Красавица некстати (Берсенева) - страница 21

– Вы… Вам, наверное, поздно уже сегодня, – сказала она. – Вы можете у нас переночевать.

– Спасибо, – повторил он. И неожиданно объяснил: – Идти-то мне некуда.

– Можете не только сегодня! – поспешно добавила Вера. – Сколько надо, столько и живите. Мама рада будет.

– Нисколько не надо, – сказал он. – Переночую да пойду. От чего Игнат Михалыч помер?

– Так, – помолчав, ответила Вера. – От жизни.

Это было правдой. Ей в самом деле казалось, что папа умер от жизни – от всей ее тяжести, которая была на его веку слишком долгой и наконец стала непомерной.

– Но вообще-то от легочного кровотечения, – добавила она. – У него же в легких с войны осколок остался.

– Понятно. – Гайдамак встал. – Постелешь мне где-нибудь?

– Да, – кивнула Вера. – Здесь и постелю, на диване.

– Я пока в саду твоем посижу. Чисто, хорошо… Как и не было ничего.

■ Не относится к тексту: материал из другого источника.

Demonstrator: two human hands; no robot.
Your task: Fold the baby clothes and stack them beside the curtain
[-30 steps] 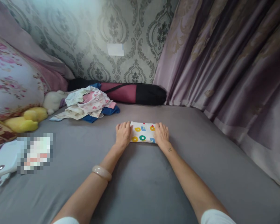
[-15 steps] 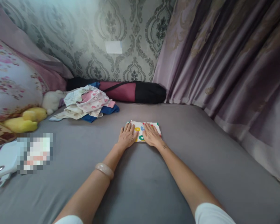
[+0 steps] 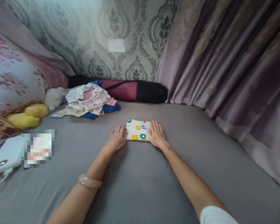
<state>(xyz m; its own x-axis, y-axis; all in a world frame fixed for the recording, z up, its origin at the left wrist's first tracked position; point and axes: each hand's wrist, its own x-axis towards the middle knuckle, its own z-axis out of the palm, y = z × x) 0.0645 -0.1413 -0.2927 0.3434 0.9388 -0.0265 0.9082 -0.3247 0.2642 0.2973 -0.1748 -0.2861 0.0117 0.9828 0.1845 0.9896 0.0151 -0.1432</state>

Вера не совсем поняла, что он имеет в виду, но переспрашивать не стала. Гайдамак спустился в палисадник по папиной лестнице. Пока Вера стелила ему на диване, то видела, как он курит, сидя на лавочке. И когда он успел разглядеть, чисто в палисаднике или не очень? Взгляд у него был невидящий.

Он курил одну «беломорину» за другой, огонек его папиросы неугасающе тлел в темноте, и Вера не решалась сказать ему, что постель готова. Ей казалось, этим она помешает той суровой и неустроенной жизни, которая составляла самую его сущность.

Но стрелка на часах миновала полночь, и она решилась его потревожить.

Вера открыла дверь эркера и спустилась в палисадник.

– Может, ляжете? – робко спросила она. – Вам постелено.

– Ты ложись, если хочешь, – не оборачиваясь, ответил Гайдамак.

– Да я не хочу, – пожала плечами Вера.

Плечи у нее вздрогнули – май все-таки еще не лето, дневное тепло было неустойчивым, а вечером становилось совсем зябко.

Недавно зацвела сирень, запах ее был таким же неспокойным, как почти невидимый в темноте взгляд и хорошо слышимый в ночной тишине хрипловатый голос Гайдамака.

– Посиди тогда со мной, – попросил он. – Расскажи про отца.

– Про все трудно рассказать, – сказала Вера, садясь рядом с ним на скамейку.

Она не думала, что придется сидеть на улице, поэтому даже платок на плечи не набросила, и ночной холод пронизывал ее теперь насквозь.

– Не сидел он больше после войны? – спросил Гайдамак.

– Нет. Говорил, что ему повезло.

Вера очень хорошо помнила, как папа однажды сказал об этом – что ему просто повезло не стать после войны повторником. Так же повезло, как не погибнуть при форсировании какой-то белорусской реки – может, той самой Прони? – когда от всей роты штрафбата осталось тринадцать человек. После той переправы его перевели из штрафников в обычные понтонеры, а вскоре вернули офицерское звание, и даже довоенные награды вернули, добавив к наградам военным.